[Opening PROVIDED DATA section]

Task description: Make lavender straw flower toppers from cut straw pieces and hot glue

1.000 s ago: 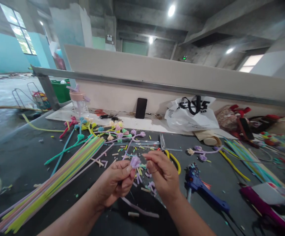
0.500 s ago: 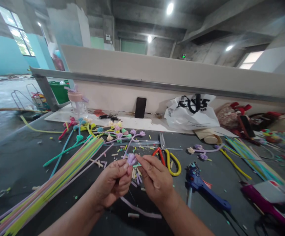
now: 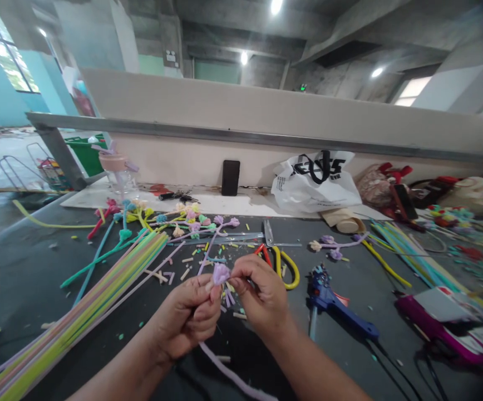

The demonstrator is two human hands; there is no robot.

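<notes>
My left hand (image 3: 189, 317) is closed around a lilac pipe cleaner (image 3: 228, 373) whose top is curled into a small purple flower head (image 3: 220, 273). The stem trails down and right below my wrists. My right hand (image 3: 258, 298) pinches the side of that flower head with thumb and forefinger. Both hands hover just above the dark tabletop (image 3: 28, 278), over a scatter of short cut pieces (image 3: 191, 259).
A bundle of long pastel pipe cleaners (image 3: 87, 306) lies left. Finished flower stems (image 3: 175, 220) lie behind. Scissors with red and yellow handles (image 3: 281, 262), a blue glue gun (image 3: 337, 309), a white plastic bag (image 3: 314, 184), a black phone (image 3: 230, 177) and a pink-lidded bottle (image 3: 116, 170) stand around.
My right fingers have gone from reaching at the flower head to a closed pinch on it. The view has shifted, so everything on the table sits a little further left.
</notes>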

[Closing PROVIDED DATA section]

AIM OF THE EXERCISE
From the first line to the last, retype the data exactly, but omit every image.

RESPONSE AREA
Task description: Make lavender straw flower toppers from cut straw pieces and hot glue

1.000 s ago: 
0.500 s ago: 
now: 

The demonstrator is two human hands; there is no robot.

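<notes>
My left hand (image 3: 189, 317) is closed around a lilac pipe cleaner (image 3: 228, 373) whose top is curled into a small purple flower head (image 3: 220, 273). The stem trails down and right below my wrists. My right hand (image 3: 258, 298) pinches the side of that flower head with thumb and forefinger. Both hands hover just above the dark tabletop (image 3: 28, 278), over a scatter of short cut pieces (image 3: 191, 259).
A bundle of long pastel pipe cleaners (image 3: 87, 306) lies left. Finished flower stems (image 3: 175, 220) lie behind. Scissors with red and yellow handles (image 3: 281, 262), a blue glue gun (image 3: 337, 309), a white plastic bag (image 3: 314, 184), a black phone (image 3: 230, 177) and a pink-lidded bottle (image 3: 116, 170) stand around.
My right fingers have gone from reaching at the flower head to a closed pinch on it. The view has shifted, so everything on the table sits a little further left.
</notes>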

The work on this exercise has been finished.